/NLP-on-10Ks-from-EDGAR-DB

This is a sentiment trading strategy, written in Python, and applying NLP on 10-K's from the SEC EDGAR database.

Primary LanguageJupyter Notebook

Algotrading NLP on 10-K's

In this project, NLP Analysis was carried out on 10-k financial statements to generate an alpha factor.
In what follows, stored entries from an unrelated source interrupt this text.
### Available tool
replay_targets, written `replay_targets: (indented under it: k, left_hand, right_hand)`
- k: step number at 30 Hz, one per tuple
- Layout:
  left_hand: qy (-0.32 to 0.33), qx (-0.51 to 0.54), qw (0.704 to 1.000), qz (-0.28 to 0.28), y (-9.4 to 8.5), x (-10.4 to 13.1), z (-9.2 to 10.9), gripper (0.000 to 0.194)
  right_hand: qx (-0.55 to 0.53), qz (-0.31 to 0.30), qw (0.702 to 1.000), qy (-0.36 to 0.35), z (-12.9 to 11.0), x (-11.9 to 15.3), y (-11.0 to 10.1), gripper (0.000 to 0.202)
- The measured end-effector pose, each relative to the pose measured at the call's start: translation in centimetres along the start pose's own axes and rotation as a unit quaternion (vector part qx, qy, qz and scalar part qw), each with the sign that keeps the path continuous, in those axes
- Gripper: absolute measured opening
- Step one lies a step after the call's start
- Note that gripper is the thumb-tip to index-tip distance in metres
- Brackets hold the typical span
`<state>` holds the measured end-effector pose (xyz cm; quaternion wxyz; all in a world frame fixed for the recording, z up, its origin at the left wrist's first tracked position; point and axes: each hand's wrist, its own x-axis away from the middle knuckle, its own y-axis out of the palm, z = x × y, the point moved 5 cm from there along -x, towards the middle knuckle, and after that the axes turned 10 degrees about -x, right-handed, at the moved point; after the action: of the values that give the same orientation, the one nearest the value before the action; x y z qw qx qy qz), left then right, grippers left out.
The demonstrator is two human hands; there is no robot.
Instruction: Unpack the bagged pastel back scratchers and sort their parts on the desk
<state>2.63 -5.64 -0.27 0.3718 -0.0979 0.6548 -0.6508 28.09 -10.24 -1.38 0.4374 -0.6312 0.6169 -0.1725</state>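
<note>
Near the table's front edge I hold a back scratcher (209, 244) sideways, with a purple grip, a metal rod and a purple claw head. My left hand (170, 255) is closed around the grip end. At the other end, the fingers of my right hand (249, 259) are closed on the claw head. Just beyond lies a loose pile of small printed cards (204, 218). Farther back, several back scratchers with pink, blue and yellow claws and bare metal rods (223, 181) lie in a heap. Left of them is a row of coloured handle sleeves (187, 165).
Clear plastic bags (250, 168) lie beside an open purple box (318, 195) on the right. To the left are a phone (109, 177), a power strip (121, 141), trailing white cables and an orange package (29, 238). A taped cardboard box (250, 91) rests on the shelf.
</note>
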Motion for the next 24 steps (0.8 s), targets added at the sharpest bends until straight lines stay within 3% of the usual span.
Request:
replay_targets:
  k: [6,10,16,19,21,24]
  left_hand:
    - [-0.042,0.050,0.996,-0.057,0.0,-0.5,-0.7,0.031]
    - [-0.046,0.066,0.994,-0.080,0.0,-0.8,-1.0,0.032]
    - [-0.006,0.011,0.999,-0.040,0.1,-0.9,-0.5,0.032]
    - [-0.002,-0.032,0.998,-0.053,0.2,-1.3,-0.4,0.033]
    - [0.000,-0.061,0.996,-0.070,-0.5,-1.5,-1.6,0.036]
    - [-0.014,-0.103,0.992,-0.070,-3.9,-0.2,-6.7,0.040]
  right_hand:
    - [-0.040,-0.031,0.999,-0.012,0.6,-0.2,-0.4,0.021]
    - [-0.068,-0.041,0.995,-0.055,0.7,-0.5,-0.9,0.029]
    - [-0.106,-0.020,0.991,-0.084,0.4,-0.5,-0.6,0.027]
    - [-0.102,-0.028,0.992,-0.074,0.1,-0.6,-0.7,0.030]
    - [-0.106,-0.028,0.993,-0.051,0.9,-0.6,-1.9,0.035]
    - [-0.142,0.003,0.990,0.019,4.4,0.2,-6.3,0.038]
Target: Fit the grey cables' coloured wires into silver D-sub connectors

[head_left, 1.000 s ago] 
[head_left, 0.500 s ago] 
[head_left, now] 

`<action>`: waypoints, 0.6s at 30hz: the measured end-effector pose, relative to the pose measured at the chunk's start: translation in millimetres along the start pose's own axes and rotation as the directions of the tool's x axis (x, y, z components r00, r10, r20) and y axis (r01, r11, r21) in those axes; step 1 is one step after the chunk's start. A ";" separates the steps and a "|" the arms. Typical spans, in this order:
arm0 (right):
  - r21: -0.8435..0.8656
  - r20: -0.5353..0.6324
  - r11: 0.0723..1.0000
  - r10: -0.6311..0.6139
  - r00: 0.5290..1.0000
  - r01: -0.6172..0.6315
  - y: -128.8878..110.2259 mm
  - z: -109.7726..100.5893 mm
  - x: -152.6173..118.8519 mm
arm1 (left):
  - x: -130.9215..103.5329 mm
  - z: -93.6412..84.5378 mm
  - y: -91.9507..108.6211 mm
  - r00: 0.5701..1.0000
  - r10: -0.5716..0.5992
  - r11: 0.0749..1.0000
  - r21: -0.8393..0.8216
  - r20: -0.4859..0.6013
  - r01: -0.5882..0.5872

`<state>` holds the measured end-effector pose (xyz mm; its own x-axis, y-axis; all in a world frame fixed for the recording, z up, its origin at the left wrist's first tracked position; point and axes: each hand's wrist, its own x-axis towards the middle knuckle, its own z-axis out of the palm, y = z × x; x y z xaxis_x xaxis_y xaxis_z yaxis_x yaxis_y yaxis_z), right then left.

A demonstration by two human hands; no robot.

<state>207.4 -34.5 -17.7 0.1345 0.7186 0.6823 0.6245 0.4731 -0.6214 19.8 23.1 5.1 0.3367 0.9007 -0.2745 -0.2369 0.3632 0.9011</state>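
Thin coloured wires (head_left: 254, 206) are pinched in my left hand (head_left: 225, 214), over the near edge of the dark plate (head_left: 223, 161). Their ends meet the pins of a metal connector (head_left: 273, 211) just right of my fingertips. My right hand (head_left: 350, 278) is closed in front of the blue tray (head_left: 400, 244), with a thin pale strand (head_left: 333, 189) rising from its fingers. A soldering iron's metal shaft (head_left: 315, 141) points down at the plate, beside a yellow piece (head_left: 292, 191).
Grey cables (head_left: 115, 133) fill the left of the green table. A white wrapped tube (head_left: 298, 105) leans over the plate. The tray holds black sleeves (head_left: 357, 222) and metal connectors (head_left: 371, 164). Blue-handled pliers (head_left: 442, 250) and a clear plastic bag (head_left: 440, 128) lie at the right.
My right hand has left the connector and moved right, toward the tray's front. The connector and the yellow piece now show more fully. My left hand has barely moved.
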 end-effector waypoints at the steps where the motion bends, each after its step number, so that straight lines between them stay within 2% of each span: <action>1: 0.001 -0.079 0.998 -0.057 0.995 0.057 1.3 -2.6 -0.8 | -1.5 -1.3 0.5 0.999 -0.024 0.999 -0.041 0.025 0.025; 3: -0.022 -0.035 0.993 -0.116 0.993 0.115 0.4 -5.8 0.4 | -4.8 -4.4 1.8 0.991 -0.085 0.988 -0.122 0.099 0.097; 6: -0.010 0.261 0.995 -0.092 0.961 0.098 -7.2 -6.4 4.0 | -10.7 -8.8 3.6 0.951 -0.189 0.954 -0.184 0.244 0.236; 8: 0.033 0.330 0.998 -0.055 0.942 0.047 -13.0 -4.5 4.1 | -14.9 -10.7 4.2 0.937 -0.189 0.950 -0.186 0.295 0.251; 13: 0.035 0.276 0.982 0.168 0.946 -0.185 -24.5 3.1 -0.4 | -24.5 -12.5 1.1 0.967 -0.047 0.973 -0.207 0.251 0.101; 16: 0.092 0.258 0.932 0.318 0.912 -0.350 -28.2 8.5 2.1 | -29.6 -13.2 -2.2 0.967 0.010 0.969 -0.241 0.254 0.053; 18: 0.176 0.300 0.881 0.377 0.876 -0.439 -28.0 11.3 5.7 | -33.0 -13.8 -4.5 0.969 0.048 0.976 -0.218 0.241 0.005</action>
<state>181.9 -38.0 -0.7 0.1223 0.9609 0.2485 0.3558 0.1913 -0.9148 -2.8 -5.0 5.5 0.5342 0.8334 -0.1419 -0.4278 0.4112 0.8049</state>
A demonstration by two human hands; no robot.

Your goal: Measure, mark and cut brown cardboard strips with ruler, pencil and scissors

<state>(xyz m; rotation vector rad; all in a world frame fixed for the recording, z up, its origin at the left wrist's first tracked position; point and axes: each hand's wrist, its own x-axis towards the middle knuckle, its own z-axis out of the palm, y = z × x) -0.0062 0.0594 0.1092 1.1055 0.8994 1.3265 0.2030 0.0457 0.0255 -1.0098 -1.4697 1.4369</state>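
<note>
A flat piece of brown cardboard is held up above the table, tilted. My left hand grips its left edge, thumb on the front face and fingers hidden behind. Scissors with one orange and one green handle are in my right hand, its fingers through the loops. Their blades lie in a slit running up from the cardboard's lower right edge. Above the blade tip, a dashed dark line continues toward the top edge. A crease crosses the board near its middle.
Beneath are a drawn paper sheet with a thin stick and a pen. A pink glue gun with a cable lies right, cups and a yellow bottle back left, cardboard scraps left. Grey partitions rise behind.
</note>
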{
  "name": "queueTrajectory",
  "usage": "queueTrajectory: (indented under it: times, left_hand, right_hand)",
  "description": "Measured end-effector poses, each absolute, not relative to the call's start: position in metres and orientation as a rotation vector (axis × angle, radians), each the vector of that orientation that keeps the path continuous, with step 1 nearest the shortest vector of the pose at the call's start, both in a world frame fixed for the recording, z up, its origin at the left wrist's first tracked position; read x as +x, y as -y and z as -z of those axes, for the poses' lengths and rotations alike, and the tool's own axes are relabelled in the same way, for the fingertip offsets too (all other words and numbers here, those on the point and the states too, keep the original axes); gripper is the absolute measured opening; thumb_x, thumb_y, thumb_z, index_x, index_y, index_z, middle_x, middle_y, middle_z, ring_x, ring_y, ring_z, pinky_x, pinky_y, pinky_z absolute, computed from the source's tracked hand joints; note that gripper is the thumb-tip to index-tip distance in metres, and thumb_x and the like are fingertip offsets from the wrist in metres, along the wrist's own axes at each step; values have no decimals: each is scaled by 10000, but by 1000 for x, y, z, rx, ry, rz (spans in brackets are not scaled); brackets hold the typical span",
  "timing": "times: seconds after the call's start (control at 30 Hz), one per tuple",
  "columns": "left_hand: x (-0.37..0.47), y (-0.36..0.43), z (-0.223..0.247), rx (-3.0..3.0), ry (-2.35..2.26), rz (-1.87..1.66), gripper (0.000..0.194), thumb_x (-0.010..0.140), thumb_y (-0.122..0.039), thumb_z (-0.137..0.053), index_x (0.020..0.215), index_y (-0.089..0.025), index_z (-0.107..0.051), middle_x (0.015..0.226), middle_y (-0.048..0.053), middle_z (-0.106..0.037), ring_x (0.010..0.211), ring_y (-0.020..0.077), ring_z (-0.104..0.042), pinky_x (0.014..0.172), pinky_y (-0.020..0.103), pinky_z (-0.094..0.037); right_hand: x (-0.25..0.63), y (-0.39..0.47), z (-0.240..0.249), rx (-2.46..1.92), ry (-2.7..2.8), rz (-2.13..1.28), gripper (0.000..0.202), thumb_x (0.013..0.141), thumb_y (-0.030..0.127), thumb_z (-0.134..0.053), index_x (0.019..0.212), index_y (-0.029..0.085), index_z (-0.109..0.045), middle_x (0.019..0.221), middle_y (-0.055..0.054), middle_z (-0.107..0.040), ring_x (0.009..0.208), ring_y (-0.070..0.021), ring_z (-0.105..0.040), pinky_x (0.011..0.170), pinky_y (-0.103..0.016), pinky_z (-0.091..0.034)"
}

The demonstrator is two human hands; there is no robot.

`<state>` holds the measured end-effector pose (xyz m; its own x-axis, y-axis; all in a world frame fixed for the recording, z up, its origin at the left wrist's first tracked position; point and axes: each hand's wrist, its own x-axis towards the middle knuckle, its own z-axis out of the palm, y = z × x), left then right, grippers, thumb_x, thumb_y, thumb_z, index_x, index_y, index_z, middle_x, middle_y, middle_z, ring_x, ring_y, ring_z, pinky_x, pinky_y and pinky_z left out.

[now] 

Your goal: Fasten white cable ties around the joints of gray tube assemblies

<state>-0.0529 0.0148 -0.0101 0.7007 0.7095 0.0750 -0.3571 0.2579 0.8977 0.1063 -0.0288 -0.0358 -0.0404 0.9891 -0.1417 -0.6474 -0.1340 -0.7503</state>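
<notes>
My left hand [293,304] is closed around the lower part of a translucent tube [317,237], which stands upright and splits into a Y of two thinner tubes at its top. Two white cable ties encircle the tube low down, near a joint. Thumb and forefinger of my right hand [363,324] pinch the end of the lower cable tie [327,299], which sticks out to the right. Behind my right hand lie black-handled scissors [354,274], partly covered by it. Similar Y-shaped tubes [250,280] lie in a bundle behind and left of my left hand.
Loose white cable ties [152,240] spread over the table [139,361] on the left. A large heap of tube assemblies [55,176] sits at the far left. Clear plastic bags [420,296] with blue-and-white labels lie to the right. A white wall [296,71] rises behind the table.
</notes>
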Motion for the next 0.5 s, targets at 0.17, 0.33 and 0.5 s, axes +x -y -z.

For the dataset, the end of day from Quotemedia and Loughran-McDonald sentiment word lists were used.

Installation

Use git clone to get a copy of this repository.

$ git clone https://github.com/lucaskienast/NLP-on-10Ks-from-EDGAR-DB.git
$ cd NLP-on-10Ks-from-EDGAR-DB

Method

  • define list of public companies and get their CIK's
  • use BeautifulSoup to get XML files for each CIK
  • download complete submission text file for all CIK's with sec_edgar_downloader
  • use re to get text content between <DOCUMENT> tags where <TYPE> is '10-k'
  • use BeautifulSoup to remove <HTML> tags and convert to lower case
  • lemmatize verbs using nltk.stem.WordNetLemmatizer
  • remove stopwords using nltk.corpus.stopwords
  • get Loughran-McDonald sentiment word list and lemmatize it
  • generate bag of words that counts number of sentiment words in each 10-K via sklearn.feature_extraction.text.CountVectorizer
  • compute Term Frequency Inverse Document Frequency (TFIDF) via sklearn.feature_extraction.text.TfidfVectorizer
  • compute cosine similarity to evaluate change in TFIDF over time using sklearn.metrics.pairwise.cosine_similarity
  • get stock data using zipline
  • implement cosine similarities as alpha factors and analyse factor returns using alphalens
  • compute Sharpe ratio for each sentiment factor

Results

Alpha factors (negative, positive, uncertainty, litigous, constraining, and interesting) do not display monotonicity in quantiles of factor returns. The sentiment word litigous achieved the highest Sharpe ratio at 2.23.